Solitude is a discipline that I've always been okay with, but never silence. I'm okay with being minus a plus-one because my own inner monologue has always been so active. As a child, I was sort of lost in my own head most of the time, writing the details of what was happening around me (and yes, sometimes rewriting with delusions of grandeur), and at some point, I think I just got used to hearing my own voice all the time. My thoughts have turned on me, though; instead of friendly narration, there's now hyperlinking between concerns of how I'm handling all aspects of my life. Damn you, adulthood and responsibility cluttering my imagination.

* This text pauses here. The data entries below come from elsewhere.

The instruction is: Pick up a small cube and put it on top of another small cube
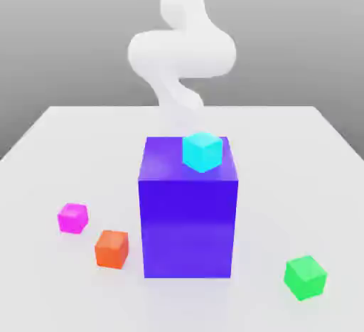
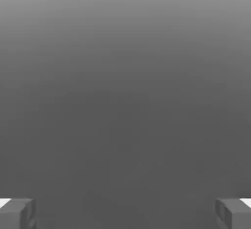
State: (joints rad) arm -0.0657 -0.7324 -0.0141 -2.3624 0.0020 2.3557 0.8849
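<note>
The small magenta-pink cube [image 1: 73, 218] lies on the white table at the exterior view's left, near the front. A cyan cube [image 1: 202, 151] rests on top of the big blue-purple block [image 1: 188, 217] at the table's middle. My white arm [image 1: 181, 53] rises behind that block, and its lower end is hidden by the block. In the hand view my gripper [image 2: 125, 214] is open: its two grey fingertips [image 2: 17, 213] stand far apart with nothing between them, against plain grey.
An orange cube [image 1: 112, 249] sits just right of the magenta one, close to the block's front left corner. A green cube [image 1: 306, 277] lies at the front right. The white table [image 1: 284, 153] ends in a far edge behind the arm.
</note>
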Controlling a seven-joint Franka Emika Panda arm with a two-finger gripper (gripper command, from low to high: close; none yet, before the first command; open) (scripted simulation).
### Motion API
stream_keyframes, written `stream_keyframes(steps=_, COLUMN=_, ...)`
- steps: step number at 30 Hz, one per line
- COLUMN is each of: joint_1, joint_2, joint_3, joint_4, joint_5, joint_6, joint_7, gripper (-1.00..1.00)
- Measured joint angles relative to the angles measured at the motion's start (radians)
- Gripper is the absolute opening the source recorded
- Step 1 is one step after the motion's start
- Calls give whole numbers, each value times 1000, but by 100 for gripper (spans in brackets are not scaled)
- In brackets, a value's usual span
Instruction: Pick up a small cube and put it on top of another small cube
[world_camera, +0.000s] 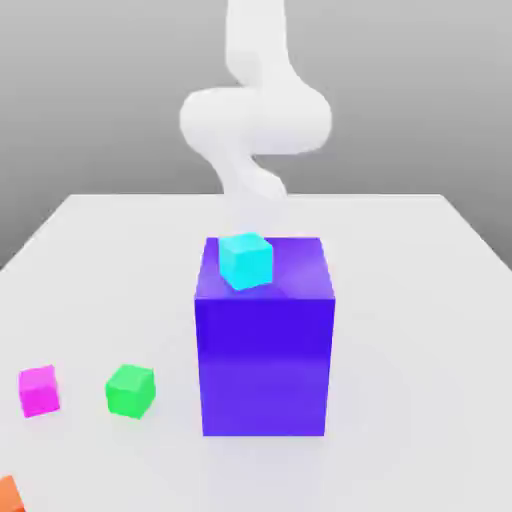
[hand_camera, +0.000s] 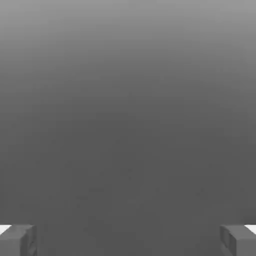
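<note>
Spillage of the cyan cube (world_camera: 246, 262) from the blue block (world_camera: 265, 366), mid-frame in the exterior view, could be caused if the spread, empty claw (hand_camera: 128, 241) were lowered off-centre and its side were clipped.

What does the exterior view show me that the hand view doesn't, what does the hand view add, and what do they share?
Exterior view: cyan cube against the top of the blue block, green cube and pink cube on the white table, part of an orange object at the picture's edge, and the white arm.

Hand view: the tool close up, open, its two sides wide apart.

Both: part of the robot, with grey shading behind it.
</note>
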Motion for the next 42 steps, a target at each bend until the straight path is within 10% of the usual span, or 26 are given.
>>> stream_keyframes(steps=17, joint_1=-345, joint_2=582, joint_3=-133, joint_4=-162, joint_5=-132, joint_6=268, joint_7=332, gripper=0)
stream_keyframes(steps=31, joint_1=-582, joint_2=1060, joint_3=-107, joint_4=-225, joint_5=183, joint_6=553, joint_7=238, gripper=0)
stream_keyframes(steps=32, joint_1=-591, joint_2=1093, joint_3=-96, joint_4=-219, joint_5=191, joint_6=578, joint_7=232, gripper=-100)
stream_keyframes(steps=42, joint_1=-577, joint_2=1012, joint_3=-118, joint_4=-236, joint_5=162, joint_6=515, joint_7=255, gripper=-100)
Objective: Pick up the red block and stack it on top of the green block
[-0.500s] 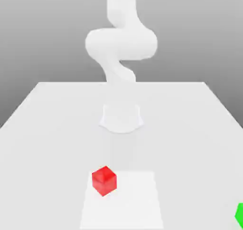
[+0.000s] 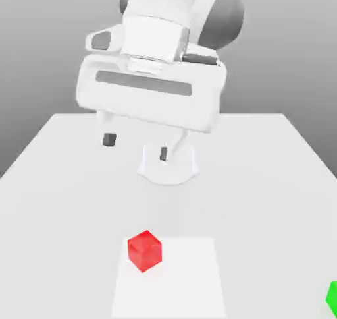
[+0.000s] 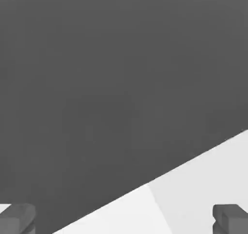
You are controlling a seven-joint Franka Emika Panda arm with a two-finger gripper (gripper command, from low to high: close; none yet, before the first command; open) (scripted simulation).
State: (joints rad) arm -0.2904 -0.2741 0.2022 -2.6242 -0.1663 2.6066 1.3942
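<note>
The pincer (image 2: 136,147) hangs high over the white table (image 2: 263,179), spread wide with nothing between its dark fingertips (image 2: 109,140) and touching nothing. In the hand view both pads (image 3: 231,218) sit well apart at the frame's edges with bare table between them. The red block (image 2: 145,250) rests on the table on a lighter square patch (image 2: 191,278), well below and in front of the pincer. The green block (image 2: 333,298) lies at the exterior view's right edge, partly cut off, well apart from the red one.

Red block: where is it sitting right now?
In the exterior view the red block rests on the table, near its front edge and left of centre, with the green block far off at the view's right edge.
</note>
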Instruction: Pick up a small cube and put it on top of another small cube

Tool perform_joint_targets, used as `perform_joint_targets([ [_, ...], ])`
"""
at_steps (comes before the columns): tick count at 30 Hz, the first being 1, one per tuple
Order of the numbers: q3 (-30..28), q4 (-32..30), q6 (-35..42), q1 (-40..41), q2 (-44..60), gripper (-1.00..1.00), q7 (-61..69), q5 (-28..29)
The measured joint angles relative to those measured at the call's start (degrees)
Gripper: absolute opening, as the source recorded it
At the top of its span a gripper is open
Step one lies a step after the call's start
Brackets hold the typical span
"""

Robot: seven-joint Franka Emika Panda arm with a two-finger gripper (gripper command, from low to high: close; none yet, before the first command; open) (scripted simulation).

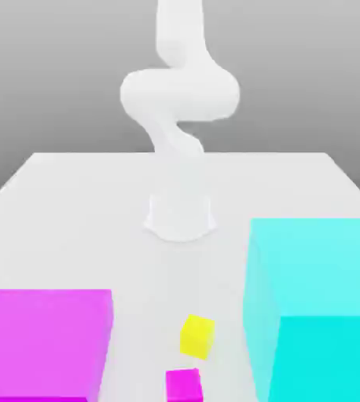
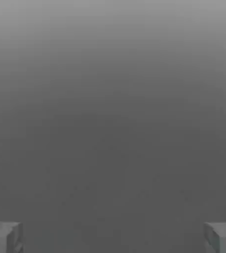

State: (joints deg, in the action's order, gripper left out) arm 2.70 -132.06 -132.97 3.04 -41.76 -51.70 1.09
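A small yellow cube [image 1: 197, 336] sits on the white table [image 1: 73, 204] near its front edge, turned a little askew. Just in front of it, apart from it, lies a small magenta cube [image 1: 184, 385]. In the hand view my gripper [image 2: 113, 237] is open: its two grey fingertips [image 2: 4, 237] stand far apart with nothing between them, against a plain grey background. The white arm [image 1: 179, 94] rises from its base [image 1: 180, 218] at the table's middle and bends upward, well away from both cubes.
A large magenta block [image 1: 42, 341] stands at the exterior view's front left and a large, taller cyan block [image 1: 317, 306] at the front right. The two small cubes lie in the gap between them.
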Motion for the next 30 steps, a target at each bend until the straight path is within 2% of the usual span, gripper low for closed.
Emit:
perform_joint_targets([
  [16,14.6,-1.8,-7.6,15.4,26.3,0.00,-40.5,11.0],
  [24,16.6,-2.6,-11.2,18.0,39.4,0.00,-60.8,16.8],
  [30,16.1,-3.4,-14.6,17.6,48.5,0.00,-73.8,18.0],
])
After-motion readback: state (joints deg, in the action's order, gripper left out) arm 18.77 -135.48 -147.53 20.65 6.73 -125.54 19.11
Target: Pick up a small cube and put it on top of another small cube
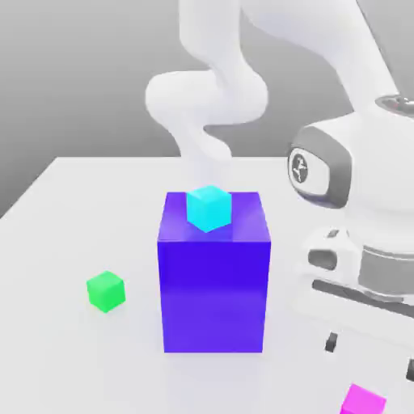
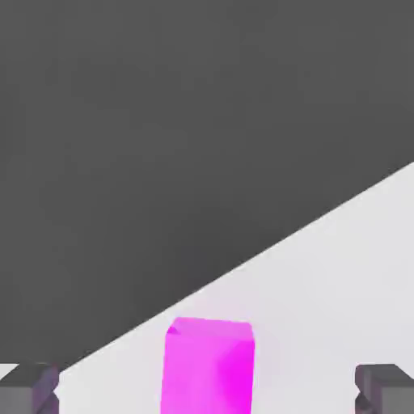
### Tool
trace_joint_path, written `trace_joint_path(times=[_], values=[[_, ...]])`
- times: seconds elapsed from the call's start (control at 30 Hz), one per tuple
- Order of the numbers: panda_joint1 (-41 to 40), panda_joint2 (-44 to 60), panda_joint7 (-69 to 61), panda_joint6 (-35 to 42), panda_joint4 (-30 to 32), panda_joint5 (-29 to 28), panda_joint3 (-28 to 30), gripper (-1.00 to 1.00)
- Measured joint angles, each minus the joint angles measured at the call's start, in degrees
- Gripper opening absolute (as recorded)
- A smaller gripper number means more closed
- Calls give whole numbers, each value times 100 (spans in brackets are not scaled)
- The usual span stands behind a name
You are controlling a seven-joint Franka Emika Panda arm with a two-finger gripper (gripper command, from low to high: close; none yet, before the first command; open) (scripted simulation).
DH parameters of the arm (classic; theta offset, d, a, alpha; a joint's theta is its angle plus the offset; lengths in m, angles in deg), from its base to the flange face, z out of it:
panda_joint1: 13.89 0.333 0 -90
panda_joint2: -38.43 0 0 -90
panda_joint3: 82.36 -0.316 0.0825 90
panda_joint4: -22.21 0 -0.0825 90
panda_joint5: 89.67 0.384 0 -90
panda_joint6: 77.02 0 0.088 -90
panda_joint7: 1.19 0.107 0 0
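gripper: low at lower right of exterior view, jaws spread wide, nothing pinched. Fingertips stand either side of the pink cube w/ clear gap both sides in hand view. Reads as lined up for a straddle grasp, not yet closed.

pink cube: task's pick item. Sits on the table at bottom right edge of exterior view, just under the gripper; partly cut by frame. In hand view it's centred between the two tips, so closing should catch it square, prob.

green cube: the target to stack on. Alone on the table, lower left of exterior view, well apart from the pink one. Top face free.

blue block: big, centre of frame, stands between pink and green. Carry path likely needs to go over or round it.

cyan cube: rests on top of blue block, near its back edge. Not part of job; risk of a knock if arm passes low.

table: flat, pale grey-white, matte, slight sheen by block base.

room: plain dark grey backdrop, no walls or fittings to make out.
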Motion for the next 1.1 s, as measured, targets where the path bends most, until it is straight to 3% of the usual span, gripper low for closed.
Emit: trace_joint_path(times=[0.13,0.17,0.4,0.6,1.1], values=[[259,828,313,-544,-169,-237,257,0],[306,978,350,-656,-204,-282,314,-100],[311,988,354,-674,-206,-283,317,-100],[-31,-12,-114,-112,64,-15,99,-100],[-2699,-2904,-2211,-354,3028,143,1724,-100]])
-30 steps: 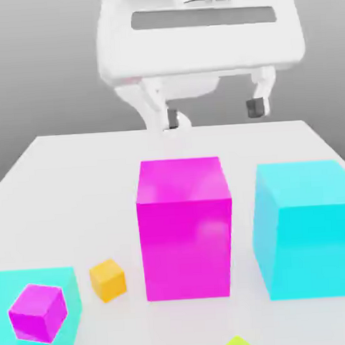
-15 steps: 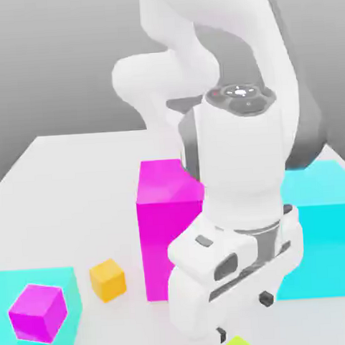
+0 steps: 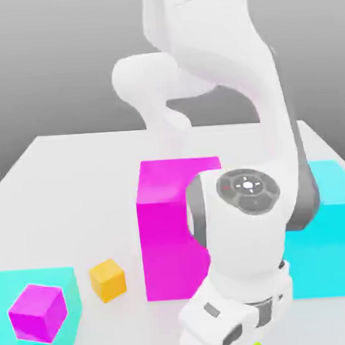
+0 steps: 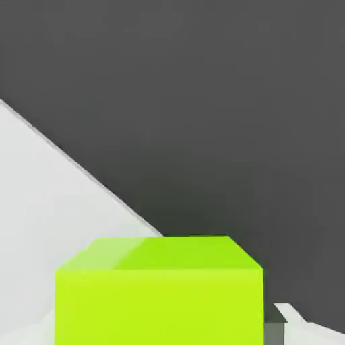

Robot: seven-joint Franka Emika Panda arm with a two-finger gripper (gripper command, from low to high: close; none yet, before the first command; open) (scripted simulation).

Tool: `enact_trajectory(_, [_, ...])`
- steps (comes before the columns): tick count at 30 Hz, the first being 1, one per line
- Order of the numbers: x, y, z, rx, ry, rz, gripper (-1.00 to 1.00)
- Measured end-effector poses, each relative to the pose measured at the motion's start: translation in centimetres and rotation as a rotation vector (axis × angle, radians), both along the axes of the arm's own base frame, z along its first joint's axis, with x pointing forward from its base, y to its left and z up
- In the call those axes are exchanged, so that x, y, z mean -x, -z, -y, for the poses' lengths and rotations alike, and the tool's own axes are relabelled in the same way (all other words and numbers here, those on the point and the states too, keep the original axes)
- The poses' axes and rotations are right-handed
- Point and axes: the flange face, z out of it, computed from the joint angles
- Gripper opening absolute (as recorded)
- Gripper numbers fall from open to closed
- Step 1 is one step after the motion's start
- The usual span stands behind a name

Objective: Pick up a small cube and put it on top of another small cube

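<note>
Lime-green small cube (image 4: 159, 291) at table edge, small orange cube (image 3: 108, 280) on table

A simulated tabletop test scene, not a lived-in room: a plain white table (image 3: 68, 182) against a blank grey backdrop, with flat-coloured blocks on it — a tall magenta block (image 3: 166, 204), a cyan block (image 3: 333, 223) on the exterior view's right, a small orange cube (image 3: 108, 280) — and a smooth white robot arm (image 3: 223, 129).

White table (image 3: 68, 182) carries tall magenta block (image 3: 164, 226), big cyan block (image 3: 330, 230), small orange-yellow cube (image 3: 108, 280), lime-green cube (image 4: 159, 290) under arm; orange-yellow cube apart.
</note>
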Motion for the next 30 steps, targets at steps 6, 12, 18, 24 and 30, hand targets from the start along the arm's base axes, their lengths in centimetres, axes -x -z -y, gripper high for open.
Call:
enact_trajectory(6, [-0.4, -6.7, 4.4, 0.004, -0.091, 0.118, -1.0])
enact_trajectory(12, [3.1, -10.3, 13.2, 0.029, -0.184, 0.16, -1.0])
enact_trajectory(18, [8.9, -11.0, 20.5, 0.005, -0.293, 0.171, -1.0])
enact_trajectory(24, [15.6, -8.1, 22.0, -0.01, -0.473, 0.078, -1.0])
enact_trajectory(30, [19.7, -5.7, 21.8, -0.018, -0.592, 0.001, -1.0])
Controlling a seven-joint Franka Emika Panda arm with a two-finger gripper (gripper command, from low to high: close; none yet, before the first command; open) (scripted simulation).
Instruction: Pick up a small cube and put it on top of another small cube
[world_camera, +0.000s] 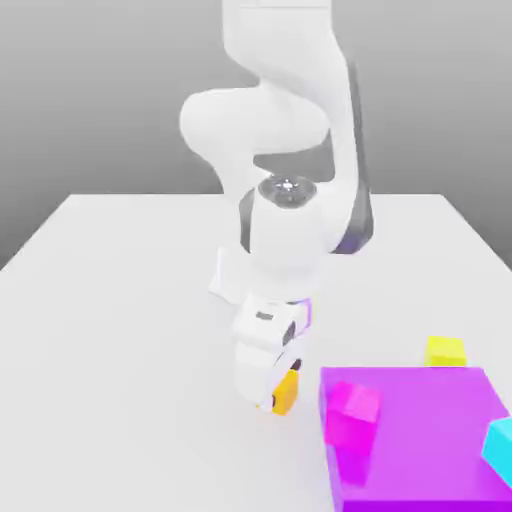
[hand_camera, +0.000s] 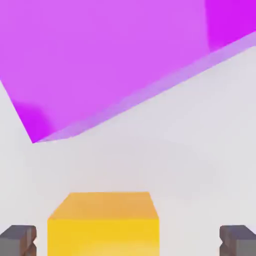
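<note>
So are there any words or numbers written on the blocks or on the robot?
None can be read.
The amber cube, the big purple block, the magenta cube, the lemon-yellow cube and the cyan cube have plain faces.
The white arm and the table carry no writing either.

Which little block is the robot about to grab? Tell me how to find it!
Find the big purple block on the white table. Just off its corner, toward the exterior view's left, the gripper hangs open over the small cube. That cube is deep orange-yellow; the yellow cube behind the block is paler, and the magenta cube sits on top of the block.
</note>
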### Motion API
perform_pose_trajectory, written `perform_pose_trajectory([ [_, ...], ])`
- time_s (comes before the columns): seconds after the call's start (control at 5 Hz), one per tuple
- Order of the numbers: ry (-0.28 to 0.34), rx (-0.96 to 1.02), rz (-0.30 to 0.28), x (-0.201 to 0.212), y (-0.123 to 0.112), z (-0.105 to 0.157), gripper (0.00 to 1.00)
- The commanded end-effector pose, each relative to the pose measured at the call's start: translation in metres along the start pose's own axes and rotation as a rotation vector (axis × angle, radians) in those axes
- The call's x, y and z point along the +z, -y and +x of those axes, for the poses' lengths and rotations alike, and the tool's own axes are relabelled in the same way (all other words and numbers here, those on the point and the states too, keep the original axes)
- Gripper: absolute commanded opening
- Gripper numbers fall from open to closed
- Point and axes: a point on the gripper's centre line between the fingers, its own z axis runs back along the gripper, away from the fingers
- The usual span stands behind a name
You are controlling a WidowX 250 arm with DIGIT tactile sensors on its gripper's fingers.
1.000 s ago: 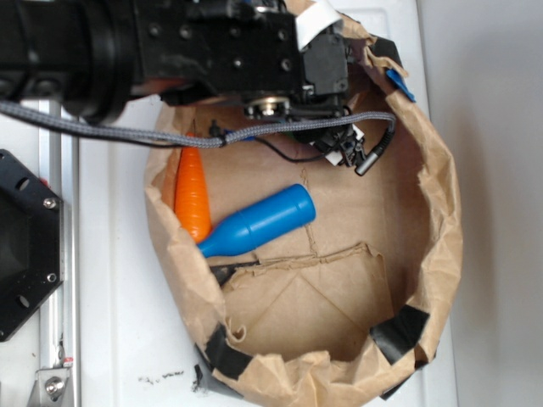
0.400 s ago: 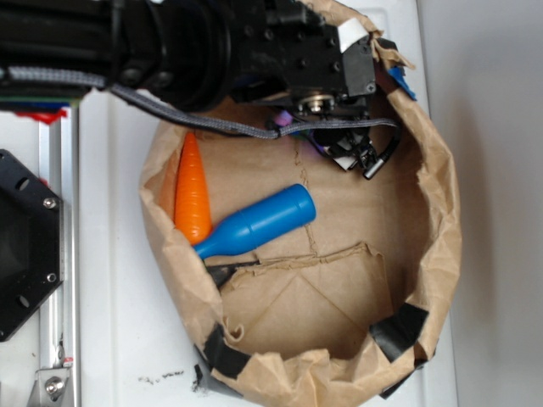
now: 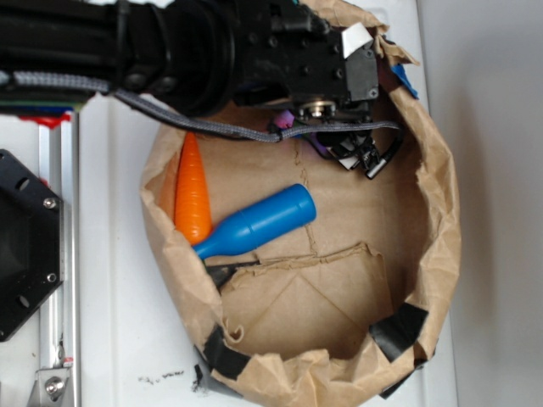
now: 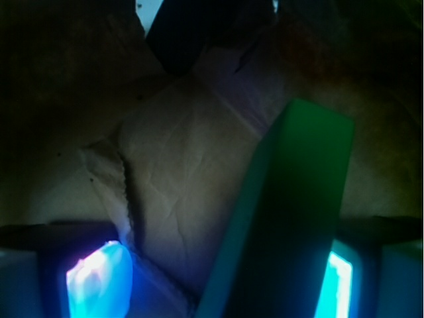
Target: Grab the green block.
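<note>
Green block [image 4: 291, 218] stands tilted btwn the tool [image 4: 212, 278] fingers, jaws apart, over brown paper bag [image 4: 179, 179].

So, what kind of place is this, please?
Probably a lab robot workcell: a white tabletop, a crumpled paper bag used as a bin, and toys inside, a carrot and blue bottle.

green block [image 4: 291, 218] cut off at bottom edge, jaws' grip unclear
</note>
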Motion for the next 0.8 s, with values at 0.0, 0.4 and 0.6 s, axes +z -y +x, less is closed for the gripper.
perform_pose_trajectory([
  [0.0, 0.040, 0.004, -0.009, 0.012, 0.001, 0.007, 0.00],
  [0.4, 0.013, -0.057, -0.034, 0.035, -0.002, 0.007, 0.00],
  [0.6, -0.013, -0.157, -0.095, 0.061, -0.001, 0.001, 0.00],
])
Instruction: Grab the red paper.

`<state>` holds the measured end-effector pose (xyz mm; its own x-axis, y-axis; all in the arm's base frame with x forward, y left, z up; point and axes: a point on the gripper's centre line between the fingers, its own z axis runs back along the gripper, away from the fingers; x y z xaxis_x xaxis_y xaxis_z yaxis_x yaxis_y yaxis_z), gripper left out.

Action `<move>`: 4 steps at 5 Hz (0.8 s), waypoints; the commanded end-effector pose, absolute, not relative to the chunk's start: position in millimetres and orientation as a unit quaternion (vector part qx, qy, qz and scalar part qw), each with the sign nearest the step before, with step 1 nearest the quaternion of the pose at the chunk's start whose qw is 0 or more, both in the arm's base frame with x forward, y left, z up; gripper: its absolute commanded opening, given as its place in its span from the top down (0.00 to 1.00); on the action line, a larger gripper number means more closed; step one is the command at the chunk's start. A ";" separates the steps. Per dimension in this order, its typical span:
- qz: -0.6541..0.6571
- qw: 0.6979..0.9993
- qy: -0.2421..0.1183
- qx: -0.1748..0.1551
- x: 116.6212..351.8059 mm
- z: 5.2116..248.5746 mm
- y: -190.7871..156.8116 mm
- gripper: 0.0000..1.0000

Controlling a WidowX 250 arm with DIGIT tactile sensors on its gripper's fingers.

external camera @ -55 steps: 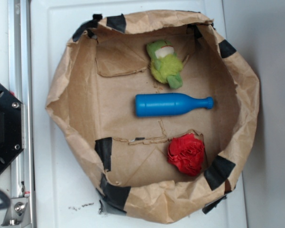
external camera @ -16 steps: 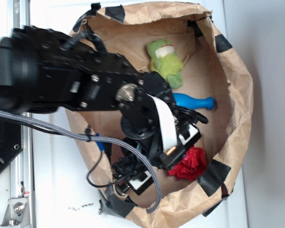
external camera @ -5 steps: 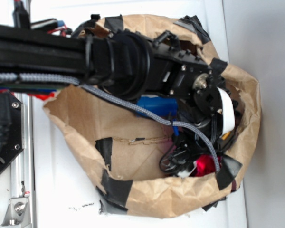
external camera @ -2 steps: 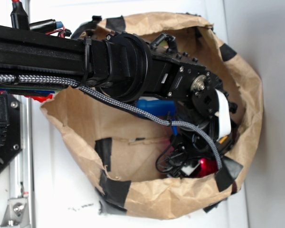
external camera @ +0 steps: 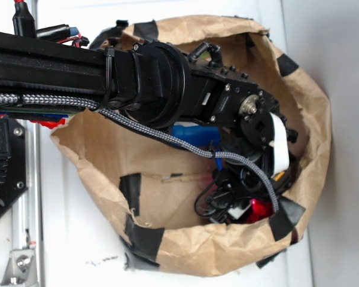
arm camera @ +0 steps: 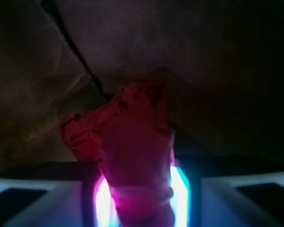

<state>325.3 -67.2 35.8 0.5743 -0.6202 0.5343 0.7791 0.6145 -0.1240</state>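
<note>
In the wrist view the red paper [arm camera: 132, 142] is a crumpled red wad squeezed between my two glowing fingers [arm camera: 103, 198], and its ruffled end sticks out past the tips toward the brown bag wall. My gripper [arm camera: 139, 198] is shut on it. In the exterior view only a small red patch of the paper [external camera: 261, 209] shows under the black arm, low on the right inside the bag. The gripper [external camera: 245, 206] there is mostly hidden by cables and the wrist.
A brown paper bag [external camera: 185, 254] with black tape patches surrounds the work area, its wall close on the right and below. A blue bottle [external camera: 194, 131] lies partly under the arm. The black arm [external camera: 137, 78] spans the bag's upper half.
Over the last seconds the arm swung right and down onto the red paper. In the last half second it barely moved, and less red shows beneath it.
</note>
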 end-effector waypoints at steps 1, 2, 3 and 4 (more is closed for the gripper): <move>-0.373 0.894 -0.225 -0.109 304.9 80.5 -44.6 1.00; -0.325 0.924 -0.168 -0.110 263.9 120.2 -34.0 1.00; -0.245 0.952 -0.151 -0.108 239.3 156.1 -30.1 1.00; -0.159 0.975 -0.102 -0.115 236.7 169.6 -23.1 1.00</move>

I guess the funny thing that I've walked away from this experience with is two-fold. One is a better knowledge of myself. Obviously, this is the point of any discipline -- self-awareness and thus, more perspective. I see myself a bit more clearly, I think, and while I may not want to, this is clearly a good thing. And two is a realization of the sanctity of NPR. No really. Cutting NPR out of my life, even for forty days, has really turned my focus inward. What I thrive on, what I gain energy from, oddly enough, is extending out and hearing about people all over the country, nee the world -- it continually pulls me out of my own skin, exposes me to newness and thus, I grow. I learn. I cry with other people and laugh a little bit, too. While the same thing happens at church, NPR is with me daily in my car. It's a form of the great commandment, to love others as yourself and when I'm aware of what's going on out there, I'm excited, grieved, empathetic, and above all, more concerned about the world around me instead of the world within me.
1 comment:
I've been thinking about giving up NPR as our alarm clock wake-up noise. As much as I crave knowing what's going on in the world, I think I at least need a cup of coffee before having to hear about how many people died in today's suicide bombing. If you see one of those Zen wake-up bells on sale, will you let me know? Anyway, good going on the discipline this Lenten season. We all got to learn from your experience, too -- a bonus from the fruits of your bout of Self Control, Xtreme version. Now... excuse me while I gear up for some carnivorous activity in the days ahead. Lent is coming to an end for us all.